I grab another cup of coffee-- this time black. In view of everyone, I drink it in one gulp and crushing the paper cup with one hand; with a well placed hook shot I land it in the trash can from my seat.
Ron brings the good news back to the table. "You're approved!"
My daughter is like "cool."
"We need the VIN for the insurance company to get a quote." I said.
My daughter is like "What?" I motion her to be quiet.
"Call the insurance agent and get a quote." I said.
I hear the conversation degrading with the agent. I ask my daughter for the phone. Right there at the table with the salesman and his sales manager, I start telling the agent to sharpen her pencil or she is going to blow the deal. Subliminally I am preparing the dealership team for a ride much worse than the test drive we just took!
Our man Flint drops the lease rates on the table like we're supposed to be impressed.
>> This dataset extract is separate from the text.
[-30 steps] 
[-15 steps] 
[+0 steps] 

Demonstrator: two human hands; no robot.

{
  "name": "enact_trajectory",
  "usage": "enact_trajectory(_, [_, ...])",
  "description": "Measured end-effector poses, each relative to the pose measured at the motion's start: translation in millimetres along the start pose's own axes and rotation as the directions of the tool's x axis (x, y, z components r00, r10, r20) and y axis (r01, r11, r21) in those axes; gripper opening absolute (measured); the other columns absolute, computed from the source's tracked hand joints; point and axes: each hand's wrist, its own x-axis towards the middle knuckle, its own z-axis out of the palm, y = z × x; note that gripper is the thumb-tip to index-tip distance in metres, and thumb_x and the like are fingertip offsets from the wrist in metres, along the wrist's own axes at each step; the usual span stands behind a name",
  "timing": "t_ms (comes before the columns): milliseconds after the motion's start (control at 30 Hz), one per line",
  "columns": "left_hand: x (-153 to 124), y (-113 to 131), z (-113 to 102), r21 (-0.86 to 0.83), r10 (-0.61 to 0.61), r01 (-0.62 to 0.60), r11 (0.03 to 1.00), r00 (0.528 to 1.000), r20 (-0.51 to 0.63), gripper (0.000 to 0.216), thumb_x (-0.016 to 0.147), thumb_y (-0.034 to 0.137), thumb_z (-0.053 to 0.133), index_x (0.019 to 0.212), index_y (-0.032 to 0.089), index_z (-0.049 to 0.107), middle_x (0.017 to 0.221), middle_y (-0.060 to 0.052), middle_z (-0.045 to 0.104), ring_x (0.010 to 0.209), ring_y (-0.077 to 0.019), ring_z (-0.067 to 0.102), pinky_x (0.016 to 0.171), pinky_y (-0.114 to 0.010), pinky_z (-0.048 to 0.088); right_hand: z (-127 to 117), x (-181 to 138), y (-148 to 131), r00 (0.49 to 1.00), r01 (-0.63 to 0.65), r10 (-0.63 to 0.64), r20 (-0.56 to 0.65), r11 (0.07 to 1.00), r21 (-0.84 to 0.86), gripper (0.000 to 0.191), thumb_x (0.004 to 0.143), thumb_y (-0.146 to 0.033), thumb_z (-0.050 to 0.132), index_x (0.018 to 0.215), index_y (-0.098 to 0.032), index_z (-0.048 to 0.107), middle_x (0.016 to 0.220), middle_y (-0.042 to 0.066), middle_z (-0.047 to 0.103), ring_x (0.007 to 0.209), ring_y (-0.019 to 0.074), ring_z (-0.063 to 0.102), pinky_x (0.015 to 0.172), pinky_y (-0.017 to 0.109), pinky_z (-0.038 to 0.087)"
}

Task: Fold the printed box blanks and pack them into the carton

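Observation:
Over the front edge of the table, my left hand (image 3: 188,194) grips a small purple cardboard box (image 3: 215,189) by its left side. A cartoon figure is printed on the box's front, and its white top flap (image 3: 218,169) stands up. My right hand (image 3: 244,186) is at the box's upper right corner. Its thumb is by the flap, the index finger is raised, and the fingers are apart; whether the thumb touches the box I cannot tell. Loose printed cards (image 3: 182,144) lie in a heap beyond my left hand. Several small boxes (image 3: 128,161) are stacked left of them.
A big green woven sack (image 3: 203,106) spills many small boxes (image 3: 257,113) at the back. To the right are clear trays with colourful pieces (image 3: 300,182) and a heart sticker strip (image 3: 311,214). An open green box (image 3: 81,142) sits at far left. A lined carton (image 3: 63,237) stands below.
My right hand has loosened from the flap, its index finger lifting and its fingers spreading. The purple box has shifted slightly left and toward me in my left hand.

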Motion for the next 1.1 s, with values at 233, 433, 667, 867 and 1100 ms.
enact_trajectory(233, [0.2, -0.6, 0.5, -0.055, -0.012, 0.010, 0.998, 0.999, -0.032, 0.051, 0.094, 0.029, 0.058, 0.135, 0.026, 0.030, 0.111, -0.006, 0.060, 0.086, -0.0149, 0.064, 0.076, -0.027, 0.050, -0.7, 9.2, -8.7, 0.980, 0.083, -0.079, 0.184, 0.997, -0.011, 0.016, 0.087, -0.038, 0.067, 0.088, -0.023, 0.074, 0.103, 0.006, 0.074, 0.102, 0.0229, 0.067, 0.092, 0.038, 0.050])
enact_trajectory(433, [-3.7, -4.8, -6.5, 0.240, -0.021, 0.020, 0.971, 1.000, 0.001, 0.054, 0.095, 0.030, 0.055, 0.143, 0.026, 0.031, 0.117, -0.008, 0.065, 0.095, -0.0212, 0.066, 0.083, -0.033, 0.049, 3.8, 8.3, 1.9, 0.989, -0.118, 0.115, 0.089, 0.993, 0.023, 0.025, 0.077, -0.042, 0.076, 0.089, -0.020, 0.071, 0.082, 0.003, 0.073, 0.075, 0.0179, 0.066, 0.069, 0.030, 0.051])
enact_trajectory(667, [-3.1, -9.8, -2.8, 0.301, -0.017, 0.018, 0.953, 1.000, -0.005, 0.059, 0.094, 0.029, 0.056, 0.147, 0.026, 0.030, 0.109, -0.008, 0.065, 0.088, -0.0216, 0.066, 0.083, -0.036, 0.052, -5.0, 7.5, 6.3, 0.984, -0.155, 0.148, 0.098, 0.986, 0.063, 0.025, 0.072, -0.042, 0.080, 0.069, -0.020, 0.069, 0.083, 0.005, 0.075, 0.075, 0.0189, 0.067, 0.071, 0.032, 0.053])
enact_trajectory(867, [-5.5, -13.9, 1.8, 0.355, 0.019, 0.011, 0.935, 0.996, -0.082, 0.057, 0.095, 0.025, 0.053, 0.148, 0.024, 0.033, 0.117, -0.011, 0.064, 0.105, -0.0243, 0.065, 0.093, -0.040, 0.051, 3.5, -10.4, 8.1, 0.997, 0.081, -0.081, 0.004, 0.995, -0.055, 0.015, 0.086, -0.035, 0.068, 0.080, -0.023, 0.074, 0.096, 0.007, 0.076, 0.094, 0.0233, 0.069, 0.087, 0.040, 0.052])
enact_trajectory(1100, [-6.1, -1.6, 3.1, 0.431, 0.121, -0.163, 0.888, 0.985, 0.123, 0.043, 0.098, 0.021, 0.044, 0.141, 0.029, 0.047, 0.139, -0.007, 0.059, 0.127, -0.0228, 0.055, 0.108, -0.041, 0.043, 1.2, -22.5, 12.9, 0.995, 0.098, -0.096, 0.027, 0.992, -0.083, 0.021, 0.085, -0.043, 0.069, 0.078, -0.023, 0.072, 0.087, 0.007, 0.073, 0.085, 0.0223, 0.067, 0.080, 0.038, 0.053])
It's $32 per month over our budget, and they know we just just got whacked with the insurance which was $1,926 per year and after a little sparring was now at $1,684.
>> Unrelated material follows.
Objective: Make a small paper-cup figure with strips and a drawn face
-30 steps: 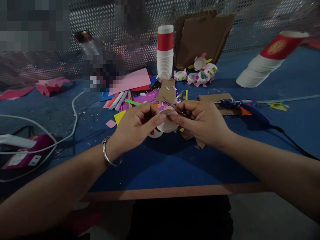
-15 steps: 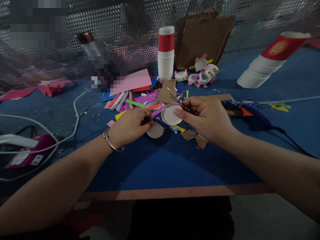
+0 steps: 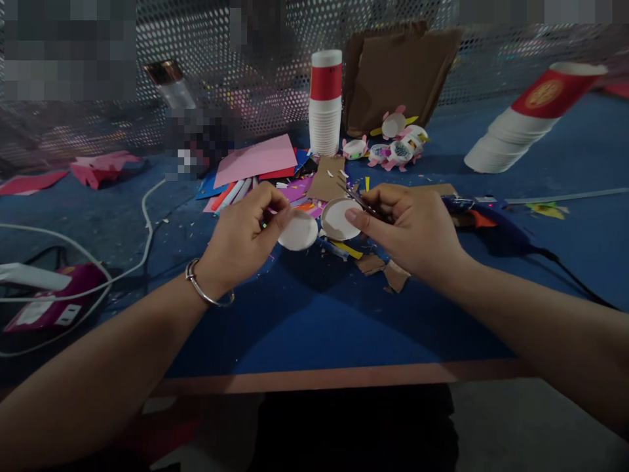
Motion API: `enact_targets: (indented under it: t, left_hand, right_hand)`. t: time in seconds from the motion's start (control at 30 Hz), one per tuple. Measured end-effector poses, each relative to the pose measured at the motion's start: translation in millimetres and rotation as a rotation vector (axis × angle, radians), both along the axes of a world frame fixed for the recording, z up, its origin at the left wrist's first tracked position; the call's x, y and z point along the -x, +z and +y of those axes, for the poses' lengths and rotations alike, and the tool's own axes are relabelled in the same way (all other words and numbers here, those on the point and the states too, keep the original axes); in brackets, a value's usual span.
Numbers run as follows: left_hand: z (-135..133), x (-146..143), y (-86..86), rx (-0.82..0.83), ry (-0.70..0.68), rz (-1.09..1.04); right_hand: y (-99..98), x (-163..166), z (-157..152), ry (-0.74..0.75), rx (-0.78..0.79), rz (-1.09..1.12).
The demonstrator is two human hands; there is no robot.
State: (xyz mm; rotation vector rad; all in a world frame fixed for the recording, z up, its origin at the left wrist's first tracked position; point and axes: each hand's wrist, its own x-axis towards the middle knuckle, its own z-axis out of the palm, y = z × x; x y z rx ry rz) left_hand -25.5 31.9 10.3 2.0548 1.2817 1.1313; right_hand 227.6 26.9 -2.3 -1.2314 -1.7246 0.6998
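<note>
Between its thumb and fingers, my left hand [image 3: 250,226] pinches a flat white paper disc [image 3: 298,231] by its left edge. My right hand [image 3: 410,226] is closed on a pair of scissors [image 3: 361,198], whose blades point up and to the left. Under the right thumb it also grips a shallow white cup bottom [image 3: 339,221] with a raised rim. The two round pieces are close side by side above the blue table. Scraps of cardboard [image 3: 396,275] and a yellow paper strip [image 3: 348,249] lie just below the right hand.
Behind my hands are a stack of paper cups [image 3: 325,118], small paper turtles [image 3: 398,152] and pink paper [image 3: 260,159]. A leaning cup stack [image 3: 515,131] stands at the right, near a blue glue gun [image 3: 501,219]. A white cable [image 3: 146,216] winds along the left.
My left hand has lifted the paper disc off the table and tilted it up beside the cup bottom. My right hand has stayed nearly in place with the scissors and the cup bottom.
</note>
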Motion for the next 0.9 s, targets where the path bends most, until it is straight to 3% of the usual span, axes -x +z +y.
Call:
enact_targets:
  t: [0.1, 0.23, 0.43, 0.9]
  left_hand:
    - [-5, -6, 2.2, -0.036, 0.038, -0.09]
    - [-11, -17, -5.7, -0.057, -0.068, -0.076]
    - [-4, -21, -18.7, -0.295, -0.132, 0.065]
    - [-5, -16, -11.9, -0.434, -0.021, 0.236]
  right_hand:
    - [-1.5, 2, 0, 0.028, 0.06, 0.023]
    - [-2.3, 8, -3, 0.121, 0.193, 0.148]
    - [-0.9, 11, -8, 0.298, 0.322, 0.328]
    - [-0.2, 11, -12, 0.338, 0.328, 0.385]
I look at my daughter, "hey, sorry kiddo, let's grab lunch." I look at them, and we shake hands and start walking away. Our boy was pretty shocked, but he grabs the sales manger, apparently to come say good bye to us too.
An hour later they call her with a different deal-- it's starting to smell like water buffalo. With a few more jabs and a left hook, it all turns into the payment we want and a free oil change-- the kid signs up and writes a check.
A few hours later they decide they want a co-signer-- but I'm out of a job. I get on the phone, the kid is in tears and I am in protect mode. "You better make this work I tell the finance woman.
"Well Mr. J-"
"Make it work and call us back." I jabbed my thumb right through the LCD screen on my kids cell phone. I am so freakin' Christan sometimes, I can't stand it!
My poor princess, she is so disappointed, but I have another plan! I have her apply for a loan at my bank-- where I know the manager. Well, it's not like we are friends, I owe him a half a million bucks. In the morning, she gets the loan-- now we have the upper hand! We don't need them, they need us.
I decide that this time we're going to play good cop-bad cop. I have sweetness call and ask the salesman what his best price on the car is. I actually wrote her a little, but very whiny, script about her disappointment, and the fact that she now had a loan. "I just need your best price for the bank-- I am borderline, but at the right price, I can do this," she says with a glowing eye pointed in my direction. After she hung up, we were high-fivin' like a high school basketball team.
That's good cop.
An hour later the phone rings, and oh my, she is mysteriously approved by there bank. Amazing. "Well I have to go to work, can I call you tomorrow?" she said.
"Is everything OK,?" says the voice on the other end of the phone.
"I just have to be to work, I'll call you tomorrow."
Did you hear the car dealer hit the mat like a ton of bricks? I did.
They haven't talked to the bad cop yet... and we've got the water buffalo by the horns.